Muhammad ibn al-Hanifyya und seine Unterstützung für seinen Vater Ali

Muhammad ibn al-Hanafiyya wird in muslimischen Quellen für seinen Mut in der Schlacht, seine Frömmigkeit und seine Treue zu seinem Vater Ali ibn Abu Talib gerühmt. Während der Herrschaft seines Vaters als vierter Kalif war Muhammad einer seiner vier Heerführer und zeigte beispielsweise große Tapferkeit in der schicksalsreichen Schlacht von Siffin im Jahre 657 gegen die Armee des umayyadischen Statthalters von Damasukus Muawiya (gest. 680).

Als sein älterer Bruder, Imam al-Husayn (gest. 680) nach Kerbela aufbrach, soll er ihm von dem aussichtslosen und gefährlichen Unternehmen abgeraten haben. Seinen Rat, stattdessen nach Jemen zu reisen, um dort eine schlagkräftige und zuverlässige Armee aufzustellen, befolgte Imam al-Husayn nicht.

Nach seinem Todbei Kerbela war Imam Muhammad al-Hanafiyya die ranghöchste Persönlichkeit, die den Familienzweig der Nachfahren von Fatima und Ali repräsentierte und damit auch der höchste Repräsentant der schiitischen Bewegung.

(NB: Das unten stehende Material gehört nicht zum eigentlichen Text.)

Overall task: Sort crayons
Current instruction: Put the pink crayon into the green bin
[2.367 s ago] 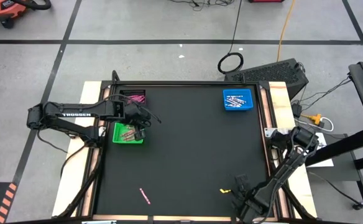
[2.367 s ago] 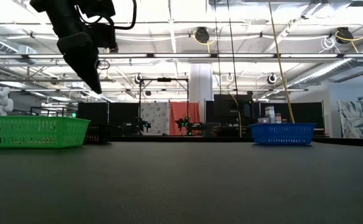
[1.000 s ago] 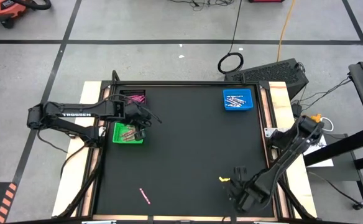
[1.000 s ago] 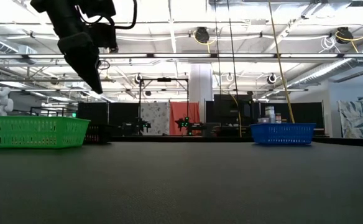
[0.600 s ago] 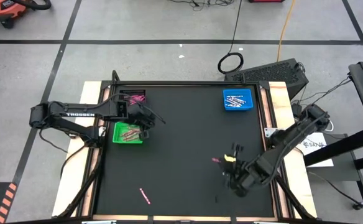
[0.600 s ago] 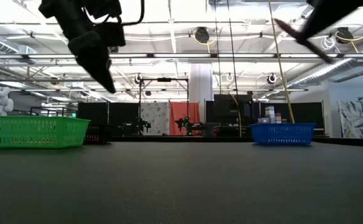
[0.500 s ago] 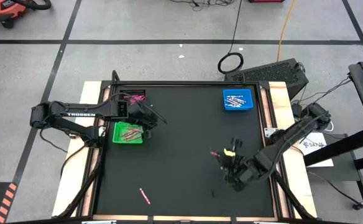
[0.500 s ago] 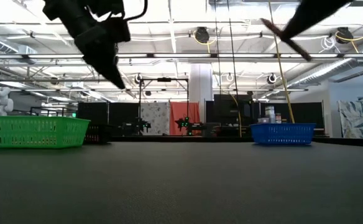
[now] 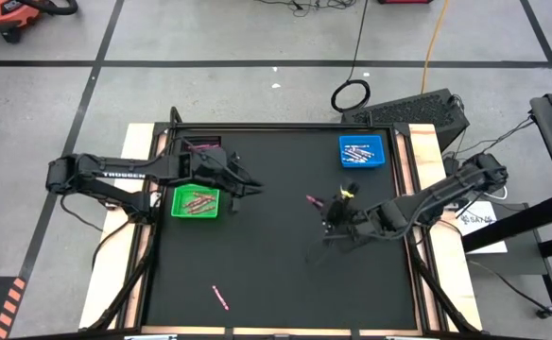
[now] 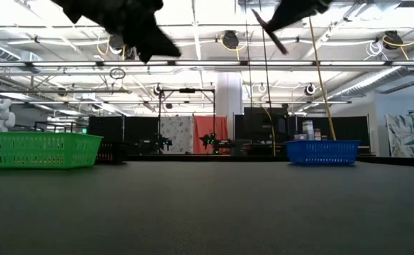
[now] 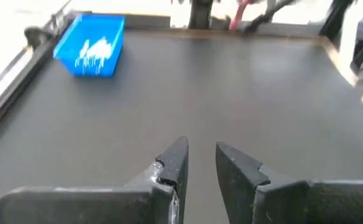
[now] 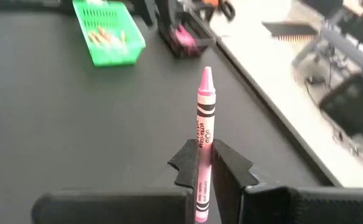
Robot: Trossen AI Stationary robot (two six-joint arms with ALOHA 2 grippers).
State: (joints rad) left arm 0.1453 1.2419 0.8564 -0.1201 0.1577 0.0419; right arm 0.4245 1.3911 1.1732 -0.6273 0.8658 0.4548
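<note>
Holding a pink crayon (image 12: 202, 130) low on its wrapped body, the right claw (image 12: 204, 163) is clamped on it above the middle of the worktop (image 9: 276, 255). The crayon looks light, stiff and probably brittle, with a paper label and a pointed tip. The left claw (image 11: 199, 163) stands apart, empty, beside the green tray (image 9: 196, 202). Another pink crayon (image 9: 219, 297) lies near the front edge.

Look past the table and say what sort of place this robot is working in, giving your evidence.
Probably a large workshop or lab hall: a high ceiling with exposed pipes and strip lights, a concrete floor marked with black tape lines, and cables trailing across it.
</note>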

Muhammad ibn al-Hanafiya als führender Alide

An den Rebellionen schiitischer Bewegungen im Irak beteiligte sich Imam Muhammad ibn al-Hanafiya nicht mehr, obwohl er immer wieder aufgefordert wurde, die Führung im Kampf gegen die Umayyaden zu übernehmen und die Herrschaft der Aliden als rechtmäßige Kalifen durchzusetzen. Er distanzierte sich zum Beispiel deutlich von dem Aufstand des al-Mukhtar (gest. 687) in Kufa, der für ihn sogar einen geschmückten Thron in Abwesenheit in Kufa errichtet hatte. Er wurde von den Aufständischen in Kufa als „Mahdi“ bzw. als „der Rechtgeleitete“ (arab. al-mahdi) verehrt, der bald kommen werde, um die „Irregeleiteten“, d.h. die Umayyaden und eine weitere Bewegung eines Gegenkalifats in Mekka zu besiegen. Imam Muhammad al-Hanafiyya distanzierte sich deutlich von den Ereignissen und schwor dem siegreichen Kalifen der Umayyaden Abd al-Malik ibn Marwan (gest. 705) den Treueeid in Damaskus.

Bis zu seinem Tode im Jahre 700, lebte Imam Muhammad al-Hanafiyya in Medina, ohne sich politisch zu betätigen. Trotz seiner Zurückhaltung und Distanzierung entwickelten die sich neu herausbildenden schiitischen Strömungen im südlichen Irak um den vierten Imam Muhammad al-Hanafiyya mythisch verklärende Lehren von der Wiederkehr als Mahdi bzw. als umfassender Retter, der die erfahrenen Niederlagen korrigieren werde. Als wahrer Imam sei Muhammad al-Hanafiyya beispielsweise nicht gestorben, sondern nur entrückt bzw. abwesend (arab. ghaiba) und lebe bis zu seiner Wiederkehr (arab. radsch‘a) im Verborgenen. Imam Muhammad al-Hanafiyya nimmt seitdem als zentrale Figur dieser Lehre eine bedeutende Stellung in der Literatur um das Thema Mahdi ein.